Arabica futures fell 2.28% to a three‑week low and robusta dropped 2.65% to a four‑month low as coffee prices extended a two‑week decline; ample rains in Brazil and stronger supply data have turned the market bearish. Weather services and Conab’s upward revision to Brazil’s 2025 crop (to 56.54 million bags), large increases in Vietnamese exports (Nov +39% y/y; Jan‑Nov +14.8% to 1.398 MMT) and Vietnam’s projected 2025/26 output (+6% to 1.76 MMT) are weighing on prices, while USDA/FAS expects record global production in 2025/26 (+2.5% to 178.68 million bags) with robusta up sharply. Offsetting forces are recent low ICE inventories for arabica and robusta and the easing of U.S. tariffs that could revive demand, leaving near‑term direction dependent on weather developments and demand recovery.

Analysis

Arabica March futures closed down 8.20 cents (-2.28%) to a three‑week low and January robusta fell 107 points (-2.65%) to a four‑month low as coffee prices extended a two‑week slide. The immediate bearish trigger was weather: Climatempo forecast "intense and persistent" rainfall in Brazil’s coffee regions and Somar reported Minas Gerais received 79.8 mm for the week ended Dec. 12 (155% of the historical average), easing crop development concerns. Supply-side data reinforce the bearish case: Conab raised Brazil’s 2025 coffee estimate 2.4% to 56.54 million bags from 55.20 million, Vietnam’s Nov exports rose 39% y/y to 88,000 MT and Jan–Nov exports are +14.8% y/y to 1.398 MMT, and FAS projects world 2025/26 production +2.5% to 178.68 million bags with robusta up 7.9%. Offsetting factors include low ICE-monitored arabica inventories (1.75‑year low of 398,645 bags on Nov. 20, recovering to 426,523 on Dec. 5) and robusta inventories near 11.5‑month lows, plus eased U.S. tariffs that could revive demand after a 52% drop in U.S. purchases Aug–Oct.
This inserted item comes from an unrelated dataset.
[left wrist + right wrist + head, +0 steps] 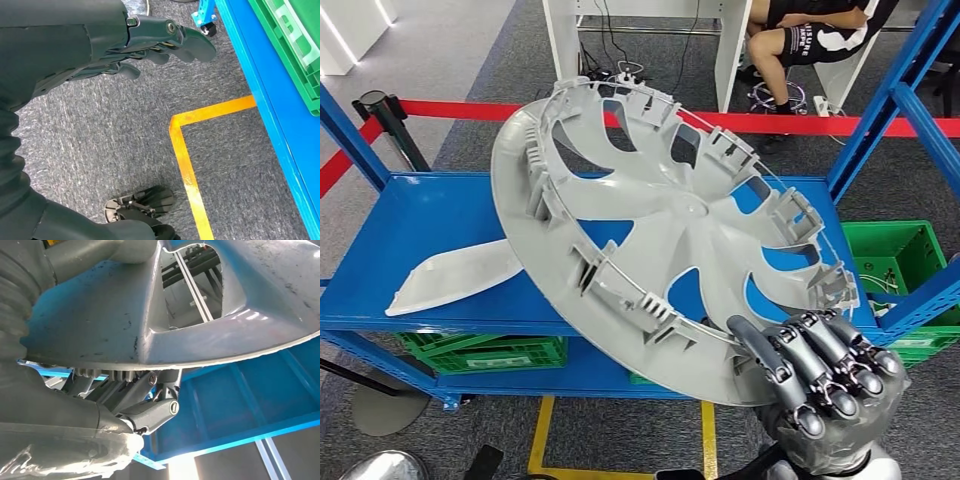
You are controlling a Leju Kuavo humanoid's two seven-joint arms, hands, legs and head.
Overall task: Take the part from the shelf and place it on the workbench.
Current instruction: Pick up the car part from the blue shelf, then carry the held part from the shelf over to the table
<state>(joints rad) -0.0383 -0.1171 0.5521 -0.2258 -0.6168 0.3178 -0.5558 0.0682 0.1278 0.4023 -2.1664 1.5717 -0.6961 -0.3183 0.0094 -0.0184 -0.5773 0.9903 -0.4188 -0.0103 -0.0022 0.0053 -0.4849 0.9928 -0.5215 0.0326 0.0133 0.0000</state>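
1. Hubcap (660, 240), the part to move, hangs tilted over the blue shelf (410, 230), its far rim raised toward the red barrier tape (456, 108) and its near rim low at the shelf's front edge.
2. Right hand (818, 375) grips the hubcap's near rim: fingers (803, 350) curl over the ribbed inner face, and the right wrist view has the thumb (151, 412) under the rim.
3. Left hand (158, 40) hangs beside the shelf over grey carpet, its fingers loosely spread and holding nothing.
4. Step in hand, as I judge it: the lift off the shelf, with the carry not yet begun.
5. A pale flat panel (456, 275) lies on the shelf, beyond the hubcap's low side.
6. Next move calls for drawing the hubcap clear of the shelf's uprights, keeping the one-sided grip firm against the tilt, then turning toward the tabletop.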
Implication: near‑term price bias is bearish given heavier rain and stronger export flows, but the market remains vulnerable to upside if inventories stop rising or demand recovers; key near‑term risks are changes in Brazilian weather, Vietnam production/outturn surprises, and weekly ICE inventory and export flow updates that would alter the supply/demand balance.